= Michael Schober =

American psychologist (born 1964)

Michael F. Schober (born November 7, 1964) is an American psychologist who is currently the dean of The New School for Social Research in New York City. He began teaching at The New School in 1992 as an assistant professor.

His own academic background began at Brown University, where he earned a Bachelor of Science in cognitive science. He then pursued a Ph.D. at Stanford University in psychology. Further credits to his name include: the editor of the journal Discourse Processes, and a member of the Society of Experimental Social Psychology and the Psychonomic Society.

Schober also actively engages in research while fulfilling his duties as professor at the New School for Social Research. Some of his research interests are within the fields of, but not limited to: linguistics, psychology, music, public opinion research analysis, and artificial intelligence.

His interest in music may stem from the fact that he is a classical pianist. His sister, Monica Schober is a German Lieder recitalist. He has performed solo, but specializes in chamber and collaborative music. In February 2003, Michael Schober accompanied his sister in a performance of Wagner’s Wesendonck Lieder and selected songs of Richard Strauss, Hugo Wolf, and Johannes Brahms at Steinway Hall in New York City.

== Research interests ==

Schober identifies himself on his personal webpage as a psychologist who "studies how people coordinate their actions, the mental processes underlying that coordination, and how new technologies mediate coordination."
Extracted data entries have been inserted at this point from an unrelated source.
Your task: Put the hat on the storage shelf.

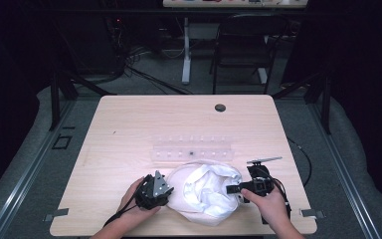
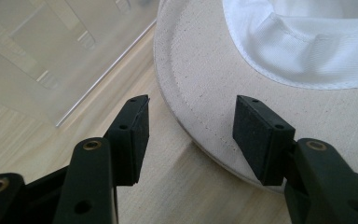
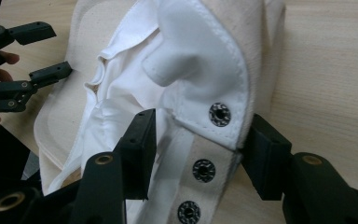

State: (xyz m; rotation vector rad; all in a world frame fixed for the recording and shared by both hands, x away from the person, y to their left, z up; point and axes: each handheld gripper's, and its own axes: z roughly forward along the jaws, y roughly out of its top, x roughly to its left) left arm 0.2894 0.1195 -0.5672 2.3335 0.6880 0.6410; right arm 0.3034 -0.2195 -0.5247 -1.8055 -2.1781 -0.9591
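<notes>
Lying upturned at the near edge of the pale wooden table [image 1: 129,129], the beige canvas hat with white lining [image 1: 206,191] has its snap-studded strap [image 3: 204,170] between the right gripper's [image 3: 198,154] parted jaws, which should close squarely, while the left gripper [image 2: 191,135] gapes over the brim.

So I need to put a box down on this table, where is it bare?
The far strip of the table between the grommet hole and the clear tray is bare, as is the left side beyond the tray. The near middle is crowded: cap, left gripper, right gripper.
</notes>
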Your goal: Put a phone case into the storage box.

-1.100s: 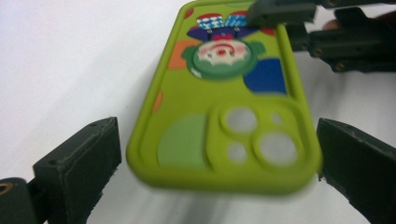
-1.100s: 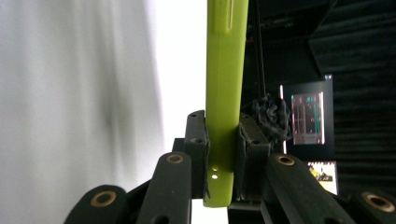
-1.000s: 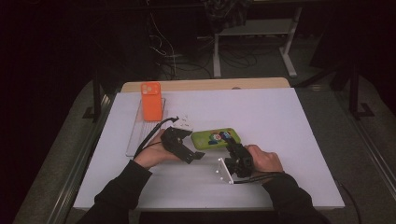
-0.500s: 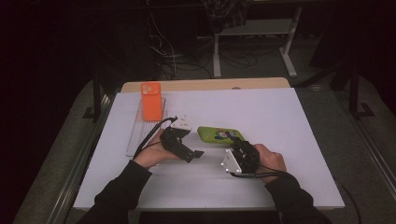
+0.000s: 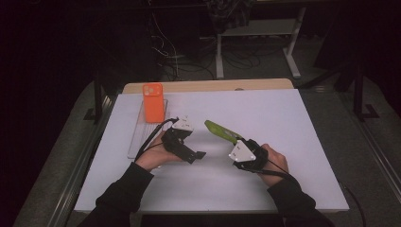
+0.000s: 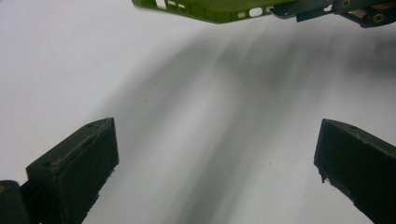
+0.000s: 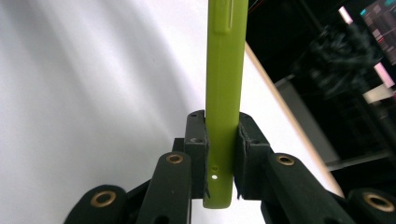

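Standing upright at the far left of the white table (image 5: 283, 123), well beyond and to the left of the left gripper (image 5: 189, 150), an orange phone (image 5: 152, 102) leaned at the back of a clear tray (image 5: 137, 139), out of the working area and touched by neither tool. The left gripper itself was released: in the left gripper view its two black jaws stood wide apart over bare table, with nothing between them. It rested low, jaws pointing toward the right gripper (image 5: 240, 147), seemingly kept free to take or steady something. Ahead of those open jaws, raised off the table, hung a green phone case (image 6: 210, 9). The right gripper (image 7: 219, 154) was clenched on that green case, gripping its near end across the thin sides, so the case stood edge-on and projected forward and leftward from the jaws. Holding it by one end left most of its length exposed, which I judge suited a handover or inspection.
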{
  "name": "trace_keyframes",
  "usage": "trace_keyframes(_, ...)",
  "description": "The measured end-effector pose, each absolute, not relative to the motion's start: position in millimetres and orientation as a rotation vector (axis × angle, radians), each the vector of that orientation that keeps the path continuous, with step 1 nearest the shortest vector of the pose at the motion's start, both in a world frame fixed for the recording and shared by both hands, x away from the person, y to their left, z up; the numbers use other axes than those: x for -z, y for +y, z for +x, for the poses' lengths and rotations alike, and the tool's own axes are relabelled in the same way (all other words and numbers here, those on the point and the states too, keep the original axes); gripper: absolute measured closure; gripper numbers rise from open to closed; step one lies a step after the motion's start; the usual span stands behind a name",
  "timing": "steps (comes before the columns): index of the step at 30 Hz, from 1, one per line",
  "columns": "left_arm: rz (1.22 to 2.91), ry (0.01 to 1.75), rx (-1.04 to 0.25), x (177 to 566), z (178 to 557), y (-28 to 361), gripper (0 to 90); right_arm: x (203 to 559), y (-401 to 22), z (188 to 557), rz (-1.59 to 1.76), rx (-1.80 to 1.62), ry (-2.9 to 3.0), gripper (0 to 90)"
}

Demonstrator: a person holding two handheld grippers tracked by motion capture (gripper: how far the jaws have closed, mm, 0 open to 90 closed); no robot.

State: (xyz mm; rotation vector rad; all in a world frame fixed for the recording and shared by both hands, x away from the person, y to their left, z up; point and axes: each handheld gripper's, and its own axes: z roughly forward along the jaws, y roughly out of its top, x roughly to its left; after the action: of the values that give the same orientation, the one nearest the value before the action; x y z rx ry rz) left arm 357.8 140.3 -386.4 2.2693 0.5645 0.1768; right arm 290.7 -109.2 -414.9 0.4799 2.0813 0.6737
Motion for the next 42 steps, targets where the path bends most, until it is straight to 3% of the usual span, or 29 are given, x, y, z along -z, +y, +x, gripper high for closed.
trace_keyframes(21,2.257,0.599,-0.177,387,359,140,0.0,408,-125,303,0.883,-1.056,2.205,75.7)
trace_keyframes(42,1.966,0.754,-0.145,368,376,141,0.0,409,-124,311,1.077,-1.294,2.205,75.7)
Schober's publications are used in many psycholinguistic-based classes at universities across the United States to achieve an up-to-date look at empirical research in the field of psychology specifically psycholinguistics. Schober's work focuses on concepts important to understanding human communications.

Some of these most popular publications were in collaboration with Herbert H. Clark, a professor at Stanford University. Michael Schober studied with Clark while attending Stanford University, Clark being a professional and academic mentor to Schober.

Schober's first recorded publication was in 1989. It was entitled “Addressees and Overhearers” and was published with Herbert H. Clark. In this article the collaborative view is used to discuss the way individuals understand each other during a conversation, or any situation where a speaker addresses another individual to convey information. Schober and Clark propose that addressees have an advantage to speakers and overhearers because in conversations individuals accumulate information based on common ground. The research leading to the publication of this article included experiments using students at the university level. In the first experiment 10 pairs of students were given two roles: director and matcher. The director was recorded while giving directions for the matcher on how to complete an arrangement of twelve in a particular order. The recording of the director was then played for 40 'overhearers.' The second experiment used the same task and number of pairs, but this time the overhearers joined the groups and listened to the conversations. The participants were all separated from each other by visual barriers and precautions were taken to rule out extraneous variables.

A more recent publication in 2004 in collaboration with Fredrick G. Conrad and Scott S. Fricker was entitled “Misunderstanding standardized language in research interviews. In this study two types of experiments were used to understand the way in which individuals interpret words in survey interviews, aptitude tests, and instructions accompanying an experiment. One experiment was a factorial experiment, and the other was a more naturalistic investigation. Participants were required to interpret ordinary survey concepts such as: household furniture. The results show that an investigators actions influence the participants’ answers in both experiments. Study one suggests that interviewers should, in fact, be trained to give clarification when conveying instructions to participants of a study/experiment. Study two suggests that following a script too strictly can lead to a poorer understanding of the information that the interviewer is trying to convey.